Thanks, folks. We'd have a small RV, not like the behemoths you see in the US, and thus not require a C1 license for that I hope. We're considering towing a very small car with it, too, so we could squeeze into those medieval villages.

Looks like we'd better plan on establishing residency somewhere first though, and get a visa from there. I'll look into the residency requirements next.


----------



## xabiaxica (Jun 23, 2009)

Gerrit Barrere said:


> Thanks, folks. We'd have a small RV, not like the behemoths you see in the US, and thus not require a C1 license for that I hope. We're considering towing a very small car with it, too, so we could squeeze into those medieval villages.
> 
> Looks like we'd better plan on establishing residency somewhere first though, and get a visa from there. I'll look into the residency requirements next.


Be aware that even with residency in one Schengen country, you would still be limited to 90/180 days in the others.


----------



## Gerrit Barrere (Feb 24, 2021)

xabiaxica said:


> Be aware that even with residency in one Schengen country, you would still be limited to 90/180 days in the others.


Thanks, I didn't know that would still be a restriction. Lots to learn!


----------



## NickZ (Jun 26, 2009)

Gerrit Barrere said:


> Thanks, folks. We'd have a small RV, not like the behemoths you see in the US,


I've seen professional drivers with full size vans having to scrape bumpers to turn on some tight streets. 

Honestly unless you're thinking of sleeping in the camper campers don't make a huge amount of sense. If you're thinking of sleeping then you need to start thinking of campsites. Many areas won't let you just park overnight . 

Where are you thinking of going with the camper?


----------



## Gerrit Barrere (Feb 24, 2021)

NickZ said:


> Where are you thinking of going with the camper?


We'd like to explore all over Europe with it, and we'd sleep in it. People are doing it, and their blogs look wonderful, but maybe I'm being naive.


----------



## Gerrit Barrere (Feb 24, 2021)

Bevdeforges said:


> ... You need to pick a country to start out in - usually for the first year - while you get settled and fulfill that country's immigration requirements. During that time, you can visit other Schengen countries from your home base - up to that 90 days in a 180 day period limit. ...


Since we'd be subject to the Schengen restrictions as residents anyway, can we just travel on a tourist visa for a year or so (subject to its Schengen restrictions) rather than establishing a temporary residence?


----------



## NickZ (Jun 26, 2009)

Gerrit Barrere said:


> We'd like to explore all over Europe with it, and we'd sleep in it. People are doing it, and their blogs look wonderful, but maybe I'm being naive.


There is a big difference between driving to a national park or to a beach side parking lot and driving into any of the bigger cities. 

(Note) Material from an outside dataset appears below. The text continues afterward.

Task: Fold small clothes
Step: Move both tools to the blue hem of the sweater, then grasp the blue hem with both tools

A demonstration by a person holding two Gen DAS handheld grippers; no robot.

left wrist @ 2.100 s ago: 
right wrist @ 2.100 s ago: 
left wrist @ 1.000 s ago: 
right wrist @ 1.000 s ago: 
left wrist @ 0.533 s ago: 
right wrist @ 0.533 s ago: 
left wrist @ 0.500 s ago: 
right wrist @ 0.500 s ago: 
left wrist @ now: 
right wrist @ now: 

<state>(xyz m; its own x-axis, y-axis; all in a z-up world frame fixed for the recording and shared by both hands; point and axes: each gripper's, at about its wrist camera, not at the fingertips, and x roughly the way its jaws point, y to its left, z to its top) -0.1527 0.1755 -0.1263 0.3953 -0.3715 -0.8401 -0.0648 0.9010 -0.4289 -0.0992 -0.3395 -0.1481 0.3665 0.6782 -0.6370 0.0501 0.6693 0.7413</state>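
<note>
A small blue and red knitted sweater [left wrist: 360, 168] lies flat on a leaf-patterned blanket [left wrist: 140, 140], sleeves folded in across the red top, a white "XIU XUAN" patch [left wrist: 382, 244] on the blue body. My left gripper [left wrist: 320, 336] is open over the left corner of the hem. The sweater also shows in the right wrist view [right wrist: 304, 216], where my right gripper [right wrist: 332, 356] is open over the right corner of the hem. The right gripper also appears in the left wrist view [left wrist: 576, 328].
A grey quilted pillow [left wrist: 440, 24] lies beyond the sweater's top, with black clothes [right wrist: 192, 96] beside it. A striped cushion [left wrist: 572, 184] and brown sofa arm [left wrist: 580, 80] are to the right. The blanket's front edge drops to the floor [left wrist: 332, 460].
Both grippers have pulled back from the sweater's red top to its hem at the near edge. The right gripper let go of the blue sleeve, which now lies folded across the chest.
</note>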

Depending on what you want to see it can work or it will be a serious handicap. That's ignoring fuel costs and everything else. 




Gerrit Barrere said:


> Since we'd be subject to the Schengen restrictions as residents anyway, can we just travel on a tourist visa for a year or so (subject to its Schengen restrictions) rather than establishing a temporary residence?


Schengen rules are 90 days every 180 days. You could spend time in the UK or the few non Schengen countries.


----------



## Gerrit Barrere (Feb 24, 2021)

NickZ said:


> ... Schengen rules are 90 days every 180 days. You could spend time in the UK or the few non Schengen countries.

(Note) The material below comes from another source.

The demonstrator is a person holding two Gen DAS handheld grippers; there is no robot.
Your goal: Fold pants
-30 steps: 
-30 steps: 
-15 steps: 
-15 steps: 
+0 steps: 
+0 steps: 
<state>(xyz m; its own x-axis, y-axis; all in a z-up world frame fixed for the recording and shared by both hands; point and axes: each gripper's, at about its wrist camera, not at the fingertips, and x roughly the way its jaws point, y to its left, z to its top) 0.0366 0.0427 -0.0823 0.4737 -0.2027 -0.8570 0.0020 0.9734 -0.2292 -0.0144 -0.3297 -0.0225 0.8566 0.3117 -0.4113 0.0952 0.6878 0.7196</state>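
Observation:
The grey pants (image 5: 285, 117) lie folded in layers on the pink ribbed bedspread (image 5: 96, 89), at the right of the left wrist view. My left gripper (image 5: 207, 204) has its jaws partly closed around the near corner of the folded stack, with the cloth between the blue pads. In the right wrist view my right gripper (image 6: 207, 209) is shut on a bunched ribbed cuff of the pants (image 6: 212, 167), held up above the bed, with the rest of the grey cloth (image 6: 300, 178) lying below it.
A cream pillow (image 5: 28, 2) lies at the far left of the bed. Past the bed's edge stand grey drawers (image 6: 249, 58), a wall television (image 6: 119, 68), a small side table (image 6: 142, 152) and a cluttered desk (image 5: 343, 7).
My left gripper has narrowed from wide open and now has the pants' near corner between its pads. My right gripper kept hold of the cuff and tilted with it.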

Thanks for all your advice, Nick. What I want to know here is whether we could skip the residency and just travel as tourists, since it appears that the Schengen restrictions apply either way.


----------



## NickZ (Jun 26, 2009)

If you can fit your trip into the 90/180 sure. That's what tourists do all the time.


----------



## Gerrit Barrere (Feb 24, 2021)

NickZ said:


> If you can fit your trip into the 90/180 sure. That's what tourists do all the time.


It seems like that would be easier than establishing residency, especially if we don't know where we're going to settle. Can you get a tourist visa for a year or more?


----------



## Nononymous (Jul 12, 2011)

There is no tourist visa for a year, anywhere in Schengen. That's the short version.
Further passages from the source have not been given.